The Safety First coalition, which is co-ordinated by the English Collective of Prostitutes (ECP), warned that the proposals replicated almost exactly those in place before the horrific murder of five street prostitutes in Ipswich, Suffolk, in December last year.
“Once again, no lessons have been learned,” ECP spokeswoman Cari Mitchell said and called for the decriminalisation of sex work, combined with viable economic alternatives to prostitution.
In the draft street prostitution strategy report, the Suffolk authorities propose to remove street prostitution from all areas in Ipswich and adopt a policy of zero tolerance against clients.

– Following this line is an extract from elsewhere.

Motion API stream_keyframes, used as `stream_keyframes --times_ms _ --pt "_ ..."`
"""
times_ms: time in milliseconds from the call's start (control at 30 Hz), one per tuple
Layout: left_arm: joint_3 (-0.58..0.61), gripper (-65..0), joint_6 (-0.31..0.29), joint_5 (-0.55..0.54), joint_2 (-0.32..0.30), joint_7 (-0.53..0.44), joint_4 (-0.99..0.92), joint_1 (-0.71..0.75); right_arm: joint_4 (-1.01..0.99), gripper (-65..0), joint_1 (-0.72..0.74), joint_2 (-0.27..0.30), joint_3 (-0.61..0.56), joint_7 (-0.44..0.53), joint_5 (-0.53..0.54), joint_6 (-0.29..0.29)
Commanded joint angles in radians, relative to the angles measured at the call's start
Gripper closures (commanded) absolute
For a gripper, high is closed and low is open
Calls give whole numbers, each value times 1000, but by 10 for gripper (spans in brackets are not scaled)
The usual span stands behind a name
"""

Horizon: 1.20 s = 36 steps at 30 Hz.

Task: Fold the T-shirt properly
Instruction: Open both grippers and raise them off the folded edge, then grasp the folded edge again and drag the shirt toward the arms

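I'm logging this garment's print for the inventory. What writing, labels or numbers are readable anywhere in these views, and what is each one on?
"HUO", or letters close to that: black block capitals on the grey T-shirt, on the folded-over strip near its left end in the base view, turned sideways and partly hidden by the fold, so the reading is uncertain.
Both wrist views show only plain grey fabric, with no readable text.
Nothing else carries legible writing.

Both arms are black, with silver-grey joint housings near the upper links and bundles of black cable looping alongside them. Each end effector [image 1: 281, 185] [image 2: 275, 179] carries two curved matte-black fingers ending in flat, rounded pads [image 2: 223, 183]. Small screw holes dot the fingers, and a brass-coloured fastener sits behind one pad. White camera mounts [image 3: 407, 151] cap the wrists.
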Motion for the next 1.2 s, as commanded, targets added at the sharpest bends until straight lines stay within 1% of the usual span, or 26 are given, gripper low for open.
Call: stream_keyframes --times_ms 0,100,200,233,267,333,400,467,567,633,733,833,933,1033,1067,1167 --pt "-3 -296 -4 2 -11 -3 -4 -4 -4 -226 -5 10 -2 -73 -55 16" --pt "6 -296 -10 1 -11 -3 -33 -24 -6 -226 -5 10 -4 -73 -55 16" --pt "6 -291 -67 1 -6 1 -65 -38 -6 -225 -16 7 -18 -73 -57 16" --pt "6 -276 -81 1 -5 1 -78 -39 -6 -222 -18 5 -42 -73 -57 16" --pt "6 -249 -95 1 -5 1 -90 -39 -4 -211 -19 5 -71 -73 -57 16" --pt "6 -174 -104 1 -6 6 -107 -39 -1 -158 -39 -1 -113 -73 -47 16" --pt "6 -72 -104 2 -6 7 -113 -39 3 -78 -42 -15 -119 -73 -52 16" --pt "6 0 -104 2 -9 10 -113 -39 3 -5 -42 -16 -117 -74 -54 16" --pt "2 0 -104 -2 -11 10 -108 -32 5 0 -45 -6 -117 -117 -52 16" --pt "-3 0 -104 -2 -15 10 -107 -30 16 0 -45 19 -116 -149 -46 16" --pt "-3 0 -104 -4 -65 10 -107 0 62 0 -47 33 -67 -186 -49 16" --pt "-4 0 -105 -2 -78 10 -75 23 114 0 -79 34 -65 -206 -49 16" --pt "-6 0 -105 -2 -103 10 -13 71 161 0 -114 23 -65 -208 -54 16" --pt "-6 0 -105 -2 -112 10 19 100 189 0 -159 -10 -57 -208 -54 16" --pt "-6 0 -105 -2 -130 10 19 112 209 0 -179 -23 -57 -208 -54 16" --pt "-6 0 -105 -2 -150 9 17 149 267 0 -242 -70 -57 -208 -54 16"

“The key objective must be to ensure that women do not become involved in street prostitution in the first place,” the report declared.
If they do, the Suffolk authorities promised to ensure that drug treatment programmes, health services, accommodation and other support are available to help them to leave the “harmful lifestyle.”

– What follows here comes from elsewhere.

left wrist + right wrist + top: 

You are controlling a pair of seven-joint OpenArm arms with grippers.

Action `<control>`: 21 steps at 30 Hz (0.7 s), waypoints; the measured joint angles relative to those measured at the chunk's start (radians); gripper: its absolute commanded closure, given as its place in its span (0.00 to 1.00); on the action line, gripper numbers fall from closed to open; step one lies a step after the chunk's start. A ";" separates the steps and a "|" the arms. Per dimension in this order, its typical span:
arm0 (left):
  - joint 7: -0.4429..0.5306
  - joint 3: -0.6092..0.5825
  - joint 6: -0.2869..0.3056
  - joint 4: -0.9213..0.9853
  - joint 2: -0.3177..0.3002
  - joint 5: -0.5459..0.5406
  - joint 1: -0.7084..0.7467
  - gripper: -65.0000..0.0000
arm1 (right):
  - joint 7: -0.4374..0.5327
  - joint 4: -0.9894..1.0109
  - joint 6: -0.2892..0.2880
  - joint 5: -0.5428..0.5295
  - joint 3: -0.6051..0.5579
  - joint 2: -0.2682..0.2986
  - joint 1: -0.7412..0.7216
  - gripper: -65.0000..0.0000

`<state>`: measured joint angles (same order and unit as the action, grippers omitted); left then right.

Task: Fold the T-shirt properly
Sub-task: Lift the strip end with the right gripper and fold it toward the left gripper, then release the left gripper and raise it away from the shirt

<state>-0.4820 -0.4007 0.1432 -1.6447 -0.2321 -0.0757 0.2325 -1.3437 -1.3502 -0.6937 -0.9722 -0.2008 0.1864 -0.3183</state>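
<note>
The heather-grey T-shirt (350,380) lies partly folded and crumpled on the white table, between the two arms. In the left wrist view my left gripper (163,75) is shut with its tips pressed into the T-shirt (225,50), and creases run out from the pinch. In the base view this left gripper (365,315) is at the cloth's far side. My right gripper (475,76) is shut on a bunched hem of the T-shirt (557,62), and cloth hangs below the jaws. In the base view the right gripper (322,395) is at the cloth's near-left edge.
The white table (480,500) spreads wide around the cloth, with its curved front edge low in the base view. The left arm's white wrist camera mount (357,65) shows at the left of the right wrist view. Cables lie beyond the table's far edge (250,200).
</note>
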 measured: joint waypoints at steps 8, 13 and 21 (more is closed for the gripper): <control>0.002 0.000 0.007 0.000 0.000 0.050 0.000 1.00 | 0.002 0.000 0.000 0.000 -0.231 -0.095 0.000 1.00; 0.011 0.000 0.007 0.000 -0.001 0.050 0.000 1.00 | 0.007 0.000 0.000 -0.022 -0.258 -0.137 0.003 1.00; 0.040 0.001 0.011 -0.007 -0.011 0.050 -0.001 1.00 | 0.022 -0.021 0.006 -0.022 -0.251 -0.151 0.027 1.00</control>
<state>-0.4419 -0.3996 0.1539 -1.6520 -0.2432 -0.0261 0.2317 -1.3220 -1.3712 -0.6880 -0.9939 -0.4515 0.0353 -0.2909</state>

The policy is believed to be ready to be rolled out across Britain if it is deemed successful.
But campaigners warned that those addicted to drugs would be forced into unsuitable rehabilitation programmes, with threats of arrest and imprisonment if they refuse treatment.

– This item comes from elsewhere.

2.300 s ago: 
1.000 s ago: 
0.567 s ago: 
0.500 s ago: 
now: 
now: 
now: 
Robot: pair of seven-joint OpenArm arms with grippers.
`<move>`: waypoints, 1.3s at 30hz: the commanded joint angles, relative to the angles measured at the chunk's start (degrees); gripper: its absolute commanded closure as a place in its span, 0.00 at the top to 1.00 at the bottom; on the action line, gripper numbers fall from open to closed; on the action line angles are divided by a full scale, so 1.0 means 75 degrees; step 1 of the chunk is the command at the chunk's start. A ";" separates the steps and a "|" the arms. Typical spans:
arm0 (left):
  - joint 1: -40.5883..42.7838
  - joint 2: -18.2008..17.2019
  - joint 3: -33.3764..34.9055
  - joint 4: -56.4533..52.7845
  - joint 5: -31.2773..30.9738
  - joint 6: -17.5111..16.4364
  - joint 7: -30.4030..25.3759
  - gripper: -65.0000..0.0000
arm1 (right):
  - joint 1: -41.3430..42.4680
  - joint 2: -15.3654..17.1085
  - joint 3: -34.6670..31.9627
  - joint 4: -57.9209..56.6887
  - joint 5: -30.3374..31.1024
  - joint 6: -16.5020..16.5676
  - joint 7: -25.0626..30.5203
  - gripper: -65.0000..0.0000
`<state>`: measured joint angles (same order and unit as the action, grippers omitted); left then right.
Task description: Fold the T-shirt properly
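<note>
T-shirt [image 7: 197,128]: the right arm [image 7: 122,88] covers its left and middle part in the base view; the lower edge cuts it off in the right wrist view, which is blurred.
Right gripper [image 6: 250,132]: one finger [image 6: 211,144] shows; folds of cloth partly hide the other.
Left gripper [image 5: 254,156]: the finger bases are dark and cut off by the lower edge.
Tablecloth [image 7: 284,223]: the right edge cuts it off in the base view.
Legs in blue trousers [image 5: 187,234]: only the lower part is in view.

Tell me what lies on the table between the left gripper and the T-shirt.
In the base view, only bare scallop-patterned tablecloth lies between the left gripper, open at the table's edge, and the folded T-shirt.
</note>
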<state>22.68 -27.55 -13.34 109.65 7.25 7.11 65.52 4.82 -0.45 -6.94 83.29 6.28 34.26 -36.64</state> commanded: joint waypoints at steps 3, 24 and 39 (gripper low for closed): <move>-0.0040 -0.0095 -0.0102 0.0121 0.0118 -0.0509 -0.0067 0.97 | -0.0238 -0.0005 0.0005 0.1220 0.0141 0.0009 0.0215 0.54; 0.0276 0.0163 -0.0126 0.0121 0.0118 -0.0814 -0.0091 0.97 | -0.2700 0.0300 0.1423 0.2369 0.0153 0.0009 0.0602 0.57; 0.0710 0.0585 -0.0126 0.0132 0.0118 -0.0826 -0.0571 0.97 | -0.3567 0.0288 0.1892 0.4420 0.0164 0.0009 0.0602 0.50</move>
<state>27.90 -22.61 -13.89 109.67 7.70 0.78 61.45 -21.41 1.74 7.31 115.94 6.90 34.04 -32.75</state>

Multiple Choice Drug Rehabilitation Centre spokesman John Furniss warned: “These policies are going along the same path that led to the murders and are a terrible mistake.
“The justice system is based on abstract targets, not the reality of women’s lives.”
London GP Dr Jonathan Fluxman insisted: “Forcing people into compulsory drug treatment is known not to be effective,” while Ipswich resident Camille Shah expressed her opposition to the zero-tolerance policy because it would make women “less visible and more vulnerable” to attacks.
“Sex workers need protection and support. Zero tolerance offers neither,” she argued.
Zacchaeus 2000 Trust spokesman Rev Paul Nicolson pointed to the main reason why women turn to “harmful lifestyles” like prostitution – poverty.
“Buying the things that most people consider necessary is impossible at the lowest levels of income in the UK without deciding to go into debt, shoplifting, bending the benefit rules, carrying drugs or, for some, entering prostitution,” he said.